▸ **DATA SHOWN**
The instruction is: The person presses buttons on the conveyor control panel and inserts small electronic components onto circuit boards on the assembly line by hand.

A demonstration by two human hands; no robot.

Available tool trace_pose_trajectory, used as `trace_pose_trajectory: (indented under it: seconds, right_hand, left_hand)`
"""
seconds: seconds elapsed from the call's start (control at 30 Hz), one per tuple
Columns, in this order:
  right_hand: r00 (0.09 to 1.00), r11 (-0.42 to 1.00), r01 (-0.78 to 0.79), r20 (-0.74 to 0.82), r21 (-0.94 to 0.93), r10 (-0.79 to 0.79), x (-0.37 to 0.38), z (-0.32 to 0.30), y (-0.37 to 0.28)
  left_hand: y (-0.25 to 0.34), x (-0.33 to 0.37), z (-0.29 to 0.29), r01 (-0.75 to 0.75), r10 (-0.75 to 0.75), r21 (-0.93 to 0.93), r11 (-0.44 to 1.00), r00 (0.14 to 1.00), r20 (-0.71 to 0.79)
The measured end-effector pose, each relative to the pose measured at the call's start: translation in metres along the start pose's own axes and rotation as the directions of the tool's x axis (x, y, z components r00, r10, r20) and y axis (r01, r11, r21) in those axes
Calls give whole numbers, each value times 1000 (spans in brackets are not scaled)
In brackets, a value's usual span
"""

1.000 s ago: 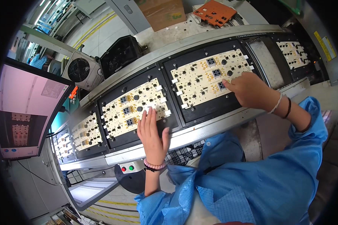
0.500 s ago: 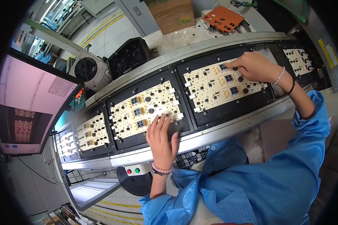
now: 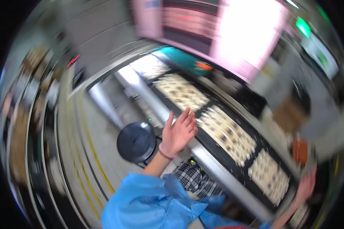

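Cream circuit boards lie in black trays along a metal-edged conveyor line that slants from upper left to lower right. My left hand [image 3: 179, 131] is raised by the line's front rail [image 3: 214, 166], open, with its fingers stretched out and nothing in it. Just beyond its fingertips is one circuit board [image 3: 227, 135]; another circuit board [image 3: 185, 93] lies farther up the line. At the lower right, my right hand [image 3: 305, 187] is near the end of a third circuit board [image 3: 269, 177]. Motion smears its fingers, and I see nothing held in it. Small parts on the boards are blurred.
A large lit monitor [image 3: 252, 34] hangs over the far side of the line. A round black stool [image 3: 135, 142] stands left of my left hand. Racks [image 3: 34, 126] fill the left edge. Beyond the line are a cardboard box [image 3: 290, 114] and an orange panel [image 3: 300, 150].
My view has swung to the left and blurred. The left hand has lifted off the tray edge by a board. The right hand has left the board whose display it was touching.
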State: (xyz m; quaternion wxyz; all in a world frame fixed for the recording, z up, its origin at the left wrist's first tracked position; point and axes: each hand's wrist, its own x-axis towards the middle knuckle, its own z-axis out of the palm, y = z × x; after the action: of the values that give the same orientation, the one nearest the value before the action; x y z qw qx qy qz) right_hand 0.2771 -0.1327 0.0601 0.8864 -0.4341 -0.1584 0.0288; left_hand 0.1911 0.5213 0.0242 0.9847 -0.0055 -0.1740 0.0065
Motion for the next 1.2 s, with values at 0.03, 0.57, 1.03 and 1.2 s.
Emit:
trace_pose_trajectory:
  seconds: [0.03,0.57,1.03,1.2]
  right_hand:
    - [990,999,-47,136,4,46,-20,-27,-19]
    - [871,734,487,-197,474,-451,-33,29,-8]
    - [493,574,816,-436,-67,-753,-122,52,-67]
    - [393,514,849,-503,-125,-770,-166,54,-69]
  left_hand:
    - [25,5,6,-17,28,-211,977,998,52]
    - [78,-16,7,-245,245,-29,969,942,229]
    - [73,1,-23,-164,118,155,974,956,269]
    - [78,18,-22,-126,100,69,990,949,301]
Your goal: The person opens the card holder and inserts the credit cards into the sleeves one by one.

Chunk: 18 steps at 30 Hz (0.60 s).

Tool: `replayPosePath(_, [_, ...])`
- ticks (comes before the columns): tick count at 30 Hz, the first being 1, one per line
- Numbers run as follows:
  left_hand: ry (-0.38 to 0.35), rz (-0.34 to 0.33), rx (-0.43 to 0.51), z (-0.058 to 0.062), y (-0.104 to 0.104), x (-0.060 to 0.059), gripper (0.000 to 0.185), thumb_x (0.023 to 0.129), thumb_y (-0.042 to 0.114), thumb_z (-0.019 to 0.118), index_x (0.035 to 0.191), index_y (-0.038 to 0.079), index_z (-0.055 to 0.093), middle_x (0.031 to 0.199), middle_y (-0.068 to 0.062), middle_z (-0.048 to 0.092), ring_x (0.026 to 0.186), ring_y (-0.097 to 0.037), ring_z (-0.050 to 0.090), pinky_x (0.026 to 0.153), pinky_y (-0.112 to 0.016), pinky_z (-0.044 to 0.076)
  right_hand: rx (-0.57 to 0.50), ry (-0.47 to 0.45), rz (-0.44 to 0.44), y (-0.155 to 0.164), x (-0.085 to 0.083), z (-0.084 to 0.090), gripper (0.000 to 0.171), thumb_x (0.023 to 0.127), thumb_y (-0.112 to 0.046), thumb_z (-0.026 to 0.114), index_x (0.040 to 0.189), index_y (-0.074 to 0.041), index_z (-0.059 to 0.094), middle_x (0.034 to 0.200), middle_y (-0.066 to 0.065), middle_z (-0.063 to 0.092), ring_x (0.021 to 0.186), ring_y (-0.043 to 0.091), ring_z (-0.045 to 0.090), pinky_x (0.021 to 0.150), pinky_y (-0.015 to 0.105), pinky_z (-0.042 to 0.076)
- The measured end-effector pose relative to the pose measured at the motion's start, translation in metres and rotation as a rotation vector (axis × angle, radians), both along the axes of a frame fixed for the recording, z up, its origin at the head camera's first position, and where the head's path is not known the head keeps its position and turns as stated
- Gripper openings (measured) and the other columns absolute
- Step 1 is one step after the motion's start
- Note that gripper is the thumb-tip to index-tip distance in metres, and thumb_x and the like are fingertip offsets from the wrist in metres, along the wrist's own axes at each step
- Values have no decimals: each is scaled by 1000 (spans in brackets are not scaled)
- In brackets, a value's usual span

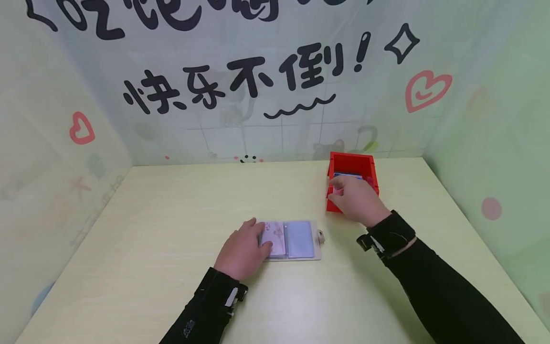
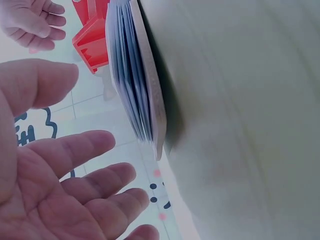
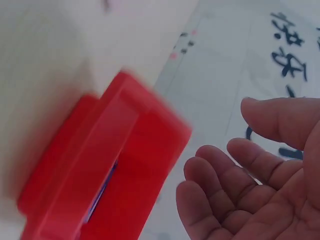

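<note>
A small card album lies spread on the table, a pink printed card in its left page and a bluish sleeve on its right page. At the album's left edge is my left hand, thumb and fingers apart; the left wrist view shows the stacked sleeves edge-on beside it. My right hand hovers over the front of a red plastic bin. In the right wrist view the fingers are loosely bent with nothing between them and the thumb. Blue-edged and pink items show inside the bin, partly hidden by the hand.
The pale wooden table extends around the album. Printed cloth walls enclose it at the back and both sides. The bin stands near the table's back right edge. A snap tab sticks out from the album's right side.
</note>
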<state>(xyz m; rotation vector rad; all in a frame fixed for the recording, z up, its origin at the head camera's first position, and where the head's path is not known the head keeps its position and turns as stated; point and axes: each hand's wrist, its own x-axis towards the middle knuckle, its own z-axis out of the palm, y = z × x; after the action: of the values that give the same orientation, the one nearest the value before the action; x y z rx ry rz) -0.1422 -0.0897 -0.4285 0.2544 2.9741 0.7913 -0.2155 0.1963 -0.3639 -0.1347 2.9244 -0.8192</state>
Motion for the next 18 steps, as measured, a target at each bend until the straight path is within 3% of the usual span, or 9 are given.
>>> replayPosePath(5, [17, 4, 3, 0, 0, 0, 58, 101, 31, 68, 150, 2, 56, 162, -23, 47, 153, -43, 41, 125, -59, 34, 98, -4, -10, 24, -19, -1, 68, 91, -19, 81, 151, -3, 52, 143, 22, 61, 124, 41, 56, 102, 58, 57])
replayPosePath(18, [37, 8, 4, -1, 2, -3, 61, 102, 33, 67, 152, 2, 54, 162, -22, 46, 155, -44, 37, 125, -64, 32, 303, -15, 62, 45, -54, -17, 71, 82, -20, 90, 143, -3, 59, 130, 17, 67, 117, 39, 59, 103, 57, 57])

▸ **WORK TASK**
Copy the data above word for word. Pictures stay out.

▸ **ANSWER AREA**
The instruction is: The person presses buttons on the conveyor control panel and inserts small electronic components onto circuit boards on the assembly line by hand.

A demonstration by two human hands; no robot.

Available tool trace_pose_trajectory, used as `trace_pose_trajectory: (indented under it: seconds, right_hand, left_hand)`
"""
seconds: seconds elapsed from the call's start (control at 30 Hz), one per tuple
Columns, in this order:
  right_hand: r00 (0.09 to 1.00), r11 (-0.42 to 1.00), r01 (-0.78 to 0.79), r20 (-0.74 to 0.82), r21 (-0.94 to 0.93), r10 (-0.79 to 0.79), x (-0.37 to 0.38), z (-0.32 to 0.30), y (-0.37 to 0.28)
  left_hand: y (-0.25 to 0.34), x (-0.33 to 0.37), z (-0.29 to 0.29), r01 (-0.75 to 0.75), r10 (-0.75 to 0.75), r21 (-0.93 to 0.93), r11 (-0.44 to 1.00), r00 (0.14 to 1.00), r20 (-0.71 to 0.79)
The measured end-effector pose, each relative to the pose measured at the call's start: translation in metres along the start pose's own axes and rotation as the directions of the tool's x axis (x, y, z components r00, r10, r20) and y axis (r01, r11, r21) in those axes
Calls give whole numbers, each value times 1000 (spans in brackets are not scaled)
In brackets, a value's usual span
"""

1.000 s ago: 
0.500 s ago: 
now: 

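Cream circuit boards lie in black trays along a metal-edged conveyor line that slants from upper left to lower right. My left hand [image 3: 179, 131] is raised by the line's front rail [image 3: 214, 166], open, with its fingers stretched out and nothing in it. Just beyond its fingertips is one circuit board [image 3: 227, 135]; another circuit board [image 3: 185, 93] lies farther up the line. At the lower right, my right hand [image 3: 305, 187] is near the end of a third circuit board [image 3: 269, 177]. Motion smears its fingers, and I see nothing held in it. Small parts on the boards are blurred.
A large lit monitor [image 3: 252, 34] hangs over the far side of the line. A round black stool [image 3: 135, 142] stands left of my left hand. Racks [image 3: 34, 126] fill the left edge. Beyond the line are a cardboard box [image 3: 290, 114] and an orange panel [image 3: 300, 150].
My view has swung to the left and blurred. The left hand has lifted off the tray edge by a board. The right hand has left the board whose display it was touching.
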State: (xyz m; quaternion wxyz; all in a world frame fixed for the recording, z up, its origin at the left wrist's first tracked position; point and axes: each hand's wrist, its own x-axis towards the middle knuckle, its own z-axis out of the palm, y = z × x; after the action: of the values that give the same orientation, the one nearest the value before the action; x y z qw qx qy qz) right_hand 0.2771 -0.1327 0.0601 0.8864 -0.4341 -0.1584 0.0288; left_hand 0.1911 0.5213 0.0242 0.9847 -0.0055 -0.1740 0.0065
Motion for the next 1.2 s, with values at 0.03, 0.57, 1.03 and 1.2 s.
Emit:
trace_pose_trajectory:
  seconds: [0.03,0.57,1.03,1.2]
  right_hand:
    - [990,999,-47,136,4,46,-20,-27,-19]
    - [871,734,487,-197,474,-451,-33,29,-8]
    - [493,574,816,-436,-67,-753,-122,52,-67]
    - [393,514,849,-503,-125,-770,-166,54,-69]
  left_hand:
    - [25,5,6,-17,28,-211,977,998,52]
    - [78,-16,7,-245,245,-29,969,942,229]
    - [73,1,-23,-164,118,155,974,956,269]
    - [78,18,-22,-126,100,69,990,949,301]
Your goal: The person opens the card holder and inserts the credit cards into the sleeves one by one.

Chunk: 18 steps at 30 Hz (0.60 s).

Tool: `replayPosePath(_, [_, ...])`
- ticks (comes before the columns): tick count at 30 Hz, the first being 1, one per line
- Numbers run as follows:
  left_hand: ry (-0.38 to 0.35), rz (-0.34 to 0.33), rx (-0.43 to 0.51), z (-0.058 to 0.062), y (-0.104 to 0.104), x (-0.060 to 0.059), gripper (0.000 to 0.185), thumb_x (0.023 to 0.129), thumb_y (-0.042 to 0.114), thumb_z (-0.019 to 0.118), index_x (0.035 to 0.191), index_y (-0.038 to 0.079), index_z (-0.055 to 0.093), middle_x (0.031 to 0.199), middle_y (-0.068 to 0.062), middle_z (-0.048 to 0.092), ring_x (0.026 to 0.186), ring_y (-0.097 to 0.037), ring_z (-0.050 to 0.090), pinky_x (0.026 to 0.153), pinky_y (-0.112 to 0.016), pinky_z (-0.044 to 0.076)
  right_hand: rx (-0.57 to 0.50), ry (-0.47 to 0.45), rz (-0.44 to 0.44), y (-0.155 to 0.164), x (-0.085 to 0.083), z (-0.084 to 0.090), gripper (0.000 to 0.171), thumb_x (0.023 to 0.127), thumb_y (-0.112 to 0.046), thumb_z (-0.026 to 0.114), index_x (0.040 to 0.189), index_y (-0.074 to 0.041), index_z (-0.059 to 0.094), middle_x (0.034 to 0.200), middle_y (-0.066 to 0.065), middle_z (-0.063 to 0.092), ring_x (0.021 to 0.186), ring_y (-0.043 to 0.091), ring_z (-0.045 to 0.090), pinky_x (0.021 to 0.150), pinky_y (-0.015 to 0.105), pinky_z (-0.042 to 0.076)
- The measured end-effector pose relative to the pose measured at the motion's start, translation in metres and rotation as a rotation vector (axis × angle, radians), both along the axes of a frame fixed for the recording, z up, its origin at the head camera's first position, and where the head's path is not known the head keeps its position and turns as stated
- Gripper openings (measured) and the other columns absolute
- Step 1 is one step after the motion's start
- Note that gripper is the thumb-tip to index-tip distance in metres, and thumb_x and the like are fingertip offsets from the wrist in metres, along the wrist's own axes at each step
- Values have no decimals: each is scaled by 1000 (spans in brackets are not scaled)
- In brackets, a value's usual span


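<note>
A small card album lies spread on the table, a pink printed card in its left page and a bluish sleeve on its right page. At the album's left edge is my left hand, thumb and fingers apart; the left wrist view shows the stacked sleeves edge-on beside it. My right hand hovers over the front of a red plastic bin. In the right wrist view the fingers are loosely bent with nothing between them and the thumb. Blue-edged and pink items show inside the bin, partly hidden by the hand.
The pale wooden table extends around the album. Printed cloth walls enclose it at the back and both sides. The bin stands near the table's back right edge. A snap tab sticks out from the album's right side.
</note>
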<state>(xyz m; rotation vector rad; all in a frame fixed for the recording, z up, its origin at the head camera's first position, and where the head's path is not known the head keeps its position and turns as stated; point and axes: each hand's wrist, its own x-axis towards the middle knuckle, its own z-axis out of the palm, y = z × x; after the action: of the values that give the same orientation, the one nearest the value before the action; x y z rx ry rz) -0.1422 -0.0897 -0.4285 0.2544 2.9741 0.7913 -0.2155 0.1963 -0.3639 -0.1347 2.9244 -0.8192</state>
Motion for the next 18 steps, as measured, a target at each bend until the straight path is within 3% of the usual span, or 9 are given.
>>> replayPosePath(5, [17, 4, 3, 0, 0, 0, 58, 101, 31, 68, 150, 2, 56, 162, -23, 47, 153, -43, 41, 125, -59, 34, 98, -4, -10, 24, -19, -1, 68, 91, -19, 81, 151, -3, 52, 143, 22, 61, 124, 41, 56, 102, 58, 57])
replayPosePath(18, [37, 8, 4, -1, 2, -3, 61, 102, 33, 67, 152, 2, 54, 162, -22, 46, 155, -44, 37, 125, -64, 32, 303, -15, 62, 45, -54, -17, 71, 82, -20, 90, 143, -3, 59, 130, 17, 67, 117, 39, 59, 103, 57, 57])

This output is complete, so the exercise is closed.